La fiebre fue consumiéndolo día a día, hasta que el adón perdió toda noción de tiempo y lugar, y de lo que había sucedido, y rememoraba delirante los años de su juventud, cuando todo el país, inundado de sol, gozaba de paz,, y él estudiaba en los rollos de la sinagoga, dirigido por los ancianos eruditos, lo que habían escrito los sabios de Babilonia. Adelgazó y se le estiró la piel del rostro. Hubo un solo momento, breve, en el que cedió la fiebre y recobró la lucidez. Nos mandó llamar, a nosotros sus hijos, y nos reunimos alrededor de su lecho. Juan le sostenía la cabeza alzada para que pudiera vernos; Judas le acariciaba una mano y Eleazar, arrodillado a su lado, lloraba como un niño. Había poca luz en la tienda y fuera caía la lluvia, pero por entre el ruido del agua me pareció oír el suave murmullo del pueblo; de todo el pueblo de Efraín, que se había congregado alrededor de la tienda donde yacía, moribundo, el adón Matatías.

-¿Dónde estáis, hijos míos, mis fuertes e intrépidos hijos? -susurró, hablando en el antiguo hebreo en lugar del arameo, y formando las frases de esa espléndida y ceremoniosa manera con que están escritos nuestros antiguos rollos-. ¿Dónde estáis, hijos míos?

-Aquí -contesté-. Aquí estamos, padre mío.

-Entonces, Simón, bésame tú en los labios -dijo-, porque te daré la poca fuerza que me queda. Escúchame ahora, Simón, porque tú eres fuerte, voluntarioso y terrible como fui yo.

Lo besé, y él levantó una mano y me acarició la cara, y palpó mis lágrimas.

-No, no -dijo meneando la cabeza-, ¿eres una mujer para llorar por la muerte de un hombre? Somos de carne, Simón, y nacemos para morir. No llores más.

-No -murmuré.

-¡Ahora escúchame, Simón, porque te voy a encomendar! –dijo alzando la voz, en la que se insinuó aquel viejo e imperioso tono del adón-. Somos un pueblo pequeño, un pueblo minúsculo, sin duda; un pueblo arrojado en un desierto de extranjeros. ¿Cómo vamos a sobrevivir si no creamos el bien? Porque nuestras normas no son las normas de los demás, y nuestro Dios es distinto de cualquier otro Dios. Bendito sea el Dios de Israel y el pueblo que cumple su pacto, porque ¿qué dice Él?
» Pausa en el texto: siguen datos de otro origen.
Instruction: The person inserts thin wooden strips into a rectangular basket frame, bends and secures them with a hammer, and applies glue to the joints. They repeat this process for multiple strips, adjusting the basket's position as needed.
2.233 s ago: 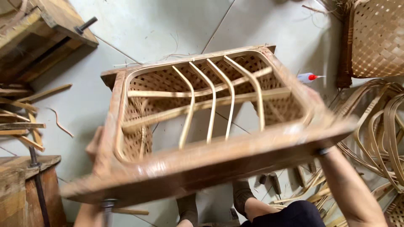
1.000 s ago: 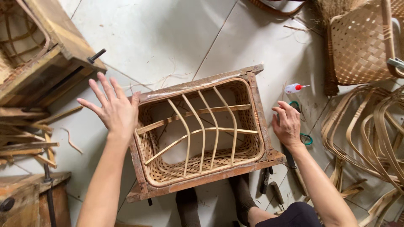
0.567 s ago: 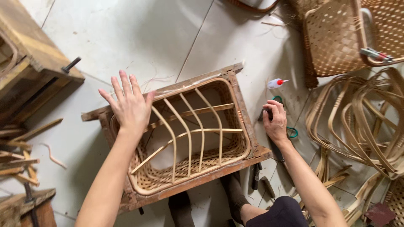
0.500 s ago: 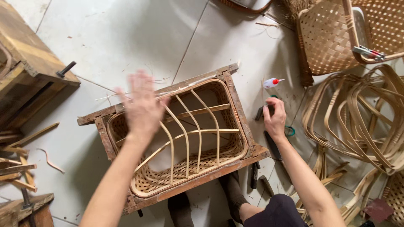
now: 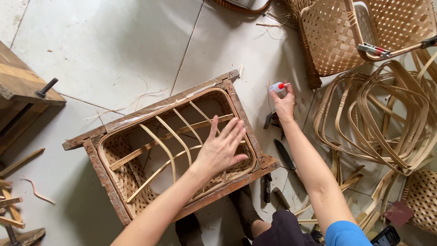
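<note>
Woven bamboo basket (image 5: 136, 159) sits in wooden mould frame (image 5: 109, 182) on tiled floor (image 5: 114, 45), centre of scene. Left hand (image 5: 221, 148) flat, fingers spread, pressing on curved bamboo ribs (image 5: 173, 136) at basket's right side. Right hand (image 5: 284, 102) reaching far right, fingers curled round small glue bottle (image 5: 276, 86) with red tip. Knife (image 5: 284, 154) lying just near of it. Bent bamboo hoops (image 5: 387, 123) piled right, finished baskets (image 5: 364, 32) far right.

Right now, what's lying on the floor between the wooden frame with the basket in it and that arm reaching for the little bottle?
In the head view, dark hand tools lie on the tiled floor between the wooden frame and the right hand at the small bottle.
</note>
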A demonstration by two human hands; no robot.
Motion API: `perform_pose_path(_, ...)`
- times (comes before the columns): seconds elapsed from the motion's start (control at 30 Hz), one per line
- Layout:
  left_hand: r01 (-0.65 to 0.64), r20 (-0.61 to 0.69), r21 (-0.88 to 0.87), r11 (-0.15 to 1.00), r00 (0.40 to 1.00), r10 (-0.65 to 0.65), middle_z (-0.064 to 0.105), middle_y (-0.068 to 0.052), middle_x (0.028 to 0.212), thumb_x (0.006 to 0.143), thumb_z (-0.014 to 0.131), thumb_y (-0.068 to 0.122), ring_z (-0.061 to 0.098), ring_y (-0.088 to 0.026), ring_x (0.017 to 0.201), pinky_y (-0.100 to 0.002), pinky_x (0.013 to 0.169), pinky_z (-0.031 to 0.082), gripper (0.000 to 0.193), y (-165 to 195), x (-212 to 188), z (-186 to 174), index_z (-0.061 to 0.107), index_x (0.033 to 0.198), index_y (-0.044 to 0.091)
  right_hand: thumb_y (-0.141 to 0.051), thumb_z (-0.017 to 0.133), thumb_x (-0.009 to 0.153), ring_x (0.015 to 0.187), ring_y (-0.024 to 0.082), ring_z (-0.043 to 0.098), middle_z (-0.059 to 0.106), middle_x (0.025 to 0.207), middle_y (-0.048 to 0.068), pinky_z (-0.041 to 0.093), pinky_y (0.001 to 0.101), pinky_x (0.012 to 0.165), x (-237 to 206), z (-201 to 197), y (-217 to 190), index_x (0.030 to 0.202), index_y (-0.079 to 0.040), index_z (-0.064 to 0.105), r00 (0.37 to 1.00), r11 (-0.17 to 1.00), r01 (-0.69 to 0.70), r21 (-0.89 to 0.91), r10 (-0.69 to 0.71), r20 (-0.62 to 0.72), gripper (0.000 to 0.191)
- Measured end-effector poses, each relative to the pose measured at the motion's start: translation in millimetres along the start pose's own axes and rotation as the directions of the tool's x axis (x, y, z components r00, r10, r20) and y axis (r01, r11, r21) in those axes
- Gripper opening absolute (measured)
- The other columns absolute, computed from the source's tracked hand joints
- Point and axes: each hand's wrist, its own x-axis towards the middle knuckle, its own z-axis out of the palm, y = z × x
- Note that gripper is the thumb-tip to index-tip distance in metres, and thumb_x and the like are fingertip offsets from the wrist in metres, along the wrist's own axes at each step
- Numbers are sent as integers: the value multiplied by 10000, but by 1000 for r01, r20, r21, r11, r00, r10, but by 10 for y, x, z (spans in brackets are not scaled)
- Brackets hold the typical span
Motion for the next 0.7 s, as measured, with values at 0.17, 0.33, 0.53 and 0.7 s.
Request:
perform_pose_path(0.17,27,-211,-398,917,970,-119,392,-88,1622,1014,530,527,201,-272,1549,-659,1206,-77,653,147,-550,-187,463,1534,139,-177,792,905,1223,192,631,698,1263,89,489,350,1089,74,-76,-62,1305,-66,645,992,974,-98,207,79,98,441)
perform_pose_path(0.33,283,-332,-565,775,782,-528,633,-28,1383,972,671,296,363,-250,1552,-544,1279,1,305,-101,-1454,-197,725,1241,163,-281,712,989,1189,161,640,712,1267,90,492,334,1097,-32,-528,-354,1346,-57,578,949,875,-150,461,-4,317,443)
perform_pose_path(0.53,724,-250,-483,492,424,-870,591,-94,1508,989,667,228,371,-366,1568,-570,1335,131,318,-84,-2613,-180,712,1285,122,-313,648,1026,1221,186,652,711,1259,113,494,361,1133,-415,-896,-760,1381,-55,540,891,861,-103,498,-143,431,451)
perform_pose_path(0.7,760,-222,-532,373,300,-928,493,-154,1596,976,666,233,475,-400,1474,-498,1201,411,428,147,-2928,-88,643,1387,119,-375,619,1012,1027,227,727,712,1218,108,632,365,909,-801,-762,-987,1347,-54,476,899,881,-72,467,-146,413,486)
Sacudí la cabeza en silencio.

-¿Qué dice El, Simón? Está muy claro; El dice: «Marcha por los senderos de la rectitud, ama el bien y odia el mal». El nos eligió a nosotros, que somos un pueblo terco, un pueblo de cerviz dura, y estipuló que no debíamos doblegarnos ante nadie, ¡ante nadie, Simón! Si no podemos mantener erguida la cabeza, ¡que se transforme Judea en un desierto!
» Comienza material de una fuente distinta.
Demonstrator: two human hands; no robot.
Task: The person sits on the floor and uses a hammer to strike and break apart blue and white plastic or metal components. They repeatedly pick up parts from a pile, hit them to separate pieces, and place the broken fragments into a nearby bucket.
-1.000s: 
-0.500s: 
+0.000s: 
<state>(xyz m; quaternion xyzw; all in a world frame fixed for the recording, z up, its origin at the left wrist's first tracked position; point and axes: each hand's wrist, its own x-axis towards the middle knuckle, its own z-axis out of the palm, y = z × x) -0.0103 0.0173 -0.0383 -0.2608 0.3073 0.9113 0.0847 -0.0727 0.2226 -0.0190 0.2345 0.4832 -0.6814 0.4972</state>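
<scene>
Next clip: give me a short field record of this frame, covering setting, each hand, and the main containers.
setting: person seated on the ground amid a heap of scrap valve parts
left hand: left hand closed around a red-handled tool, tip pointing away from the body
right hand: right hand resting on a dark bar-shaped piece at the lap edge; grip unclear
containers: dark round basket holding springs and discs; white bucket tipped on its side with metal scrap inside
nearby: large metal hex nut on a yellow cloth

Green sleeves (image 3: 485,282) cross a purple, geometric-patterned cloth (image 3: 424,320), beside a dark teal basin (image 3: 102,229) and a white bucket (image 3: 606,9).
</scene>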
El esfuerzo lo agotó; se recostó en los brazos de Juan, con los ojos cerrados y la respiración ronca. Luego dijo:

-A ti, Simón, te confío a tus hermanos. Tú eres el guardián de tus hermanos, tú y nadie más que tú, y a ti te los encomiendo. A ti te los encomiendo. Y si hubiese en Israel un hombre o un niño que necesitara sustento o socorro, que pidiera ayuda o misericordia, no le vuelvas la espalda, Simón ben Matatías, no endurezcas tu corazón, no endurezcas tu corazón...

Luego dijo:

-¡Judas! ¡Judas, hijo mío!

Judas inclinó la cabeza y mi padre le cogió las manos y se las besó.

-Tú eres el Macabeo -dijo el viejo-; el pueblo volverá los ojos hacia ti, y tú los conducirás, Judas. No me lo niegues.

-Haré como dices -susurró Judas.

-Los conducirás como los condujo Gedeón. Y tú, Juan, mi primogénito, amable y bueno; y tú, Eleazar, modelo del esplendor del combate cuando un hombre lucha por la libertad; y tú, Jonatás, mi niño, mi niño Jonatás. Venid y dejad que os abrace y os bese. Y entonces diré: «
Oye, Israel, el Señor es nuestro Dios...
».

Se recostó y de su torvo rostro de halcón desapareció la aspereza, y sirviéndole de mortaja el cabello, blanco como la nieve, y la blanca barba, se durmió. Levanté la cortina de la tienda y salí.